КООРДИНАЦИОННАЯ ХИМИЯ, 2014, том 40, № 4, с. 251-256
УДК 541.49
SYNTHESIS, CRYSTAL STRUCTURE, AND PROPERTIES OF A NEW LANTHANIDE TARTRATE COORDINATION POLYMER
© 2014 W. Xu, H. S. Chang, W. Liu, and Y. Q. Zheng*
Center of Applied Solid State Chemistry Research Ningbo University, Ningbo, 315211 P.R. China
*E-mail: yqzhengmc@163.com Received January 1, 2013
A new coordination polymer of terbium tartrate [Tb(H2O)3(C4H5O6)(C4H4O6)] has been synthesized and crystallizes in the polar space group P4i with cell constants a = 6.0415(9), b = 6.0415(9), c = 36.516(7) A, V = 1332.8(4) A3, Z = 4. The terbium(III) ion of title complex is nine-coordinate through oxygen donors. Four different coordination modes of tartrate occur. This Tb(III) complex exhibits a characteristic luminescence in the visible region upon excitation at 353 nm. The temperature-dependent magnetic properties of the Tb(III) complex were investigated in the temperature range of2—300 K. Title compound exhibits significant ferroelectric properties at room temperature (remnant polarization 2Pr = 0.160 цС cm-2, coercive field 2Ec = 44.5 kV cm-1, saturation of the spontaneous polarization Ps = 0.176 цС cm-2).

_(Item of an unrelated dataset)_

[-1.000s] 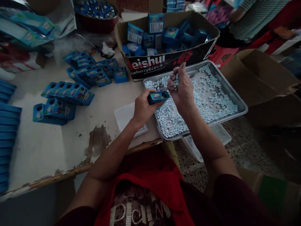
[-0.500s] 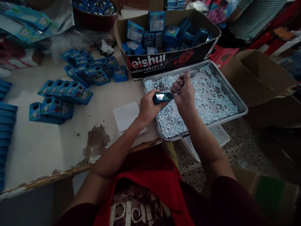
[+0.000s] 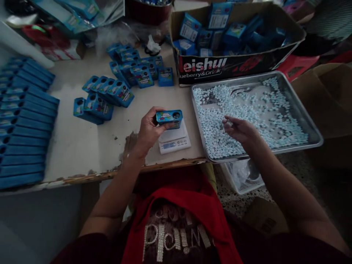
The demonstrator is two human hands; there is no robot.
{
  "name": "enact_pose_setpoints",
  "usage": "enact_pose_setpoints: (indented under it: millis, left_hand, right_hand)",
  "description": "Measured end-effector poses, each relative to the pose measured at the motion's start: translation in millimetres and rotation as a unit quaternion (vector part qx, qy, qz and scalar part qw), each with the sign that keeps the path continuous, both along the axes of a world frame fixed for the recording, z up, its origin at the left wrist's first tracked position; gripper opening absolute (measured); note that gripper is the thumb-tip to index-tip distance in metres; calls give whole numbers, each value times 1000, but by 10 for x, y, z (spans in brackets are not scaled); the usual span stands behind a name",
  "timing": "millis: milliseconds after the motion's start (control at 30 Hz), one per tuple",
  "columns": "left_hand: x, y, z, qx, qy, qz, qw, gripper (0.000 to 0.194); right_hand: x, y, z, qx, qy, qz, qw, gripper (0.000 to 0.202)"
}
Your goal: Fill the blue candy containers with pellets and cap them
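Note:
My left hand (image 3: 150, 126) is closed around a small blue candy box (image 3: 168, 116), tilted on its side, just above a white digital scale (image 3: 175, 145). Whether the box touches the scale's plate cannot be made out. Over the metal tray (image 3: 316, 141) is my right hand (image 3: 242, 130), its fingers bent and pinched together; anything between them is too small to name. Small pale-blue candies (image 3: 217, 134) lie spread across the tray beneath it.
Several upright blue boxes (image 3: 121, 93) stand in groups left of the scale. Long rows of blue boxes (image 3: 24, 135) fill the table's left end. Behind the tray is an open carton (image 3: 242, 64) of blue boxes. The table's worn front edge (image 3: 110, 172) is near my body.
My left hand has brought the candy box leftward from the tray to over the scale. My right hand has parted from the box and lowered over the candies. The view has turned left.

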State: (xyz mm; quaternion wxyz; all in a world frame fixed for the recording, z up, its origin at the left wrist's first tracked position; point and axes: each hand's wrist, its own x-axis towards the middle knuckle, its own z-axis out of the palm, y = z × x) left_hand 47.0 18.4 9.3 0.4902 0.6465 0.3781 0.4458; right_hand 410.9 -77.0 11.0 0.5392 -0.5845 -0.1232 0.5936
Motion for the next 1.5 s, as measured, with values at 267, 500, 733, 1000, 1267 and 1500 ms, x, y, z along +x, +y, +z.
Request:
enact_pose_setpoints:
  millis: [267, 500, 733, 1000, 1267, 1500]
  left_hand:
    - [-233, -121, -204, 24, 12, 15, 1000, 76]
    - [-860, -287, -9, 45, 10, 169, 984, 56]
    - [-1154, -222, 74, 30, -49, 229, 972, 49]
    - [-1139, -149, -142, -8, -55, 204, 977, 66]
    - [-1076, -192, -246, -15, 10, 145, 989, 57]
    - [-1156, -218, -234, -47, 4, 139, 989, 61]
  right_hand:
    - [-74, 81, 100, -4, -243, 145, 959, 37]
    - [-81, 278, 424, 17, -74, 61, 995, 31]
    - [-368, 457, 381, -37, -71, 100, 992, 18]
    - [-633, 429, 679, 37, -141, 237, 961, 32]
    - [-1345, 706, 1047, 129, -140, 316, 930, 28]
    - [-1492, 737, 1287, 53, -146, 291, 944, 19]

DOI: 10.7868/S0132344X14030104
INTRODUCTON
Compounds of several tartrates have very interesting physical properties including ferroelectricity, piezoelectricity and optical second harmonic generation [1—7]. Consequently, they are used in transducers and several linear and nonlinear mechanical devices. This has led many investigators to grow single crystals of tartrate compounds and study their characteristics [811]. The rare earth metals have many important properties such as exhibiting a high coordination number, strong magnetism, fluorescence, neutron aborption and catalysis [12—14]. The design and synthesis of lanthanide tartrates have attracted many of workers interesting. Although single crystal X-ray structure analyses of several lanthanide tartrates have been reported, almost all of the reports were focused on the syntheses and crystal structures, the information on physico-chemical properties of lanthanide tartrate is limited. Magnetic properties of gadolinium tartrates [15] were discussed by Chaudhuri and co-workers. Nitrogen adsorption behaviors were observed lanthanum tartrate, cerium tartrate and praseodymium tartrate [16]. Lanthanide tartrates include europium, terbium, and dysprosium [17] have investigated luminescent properties.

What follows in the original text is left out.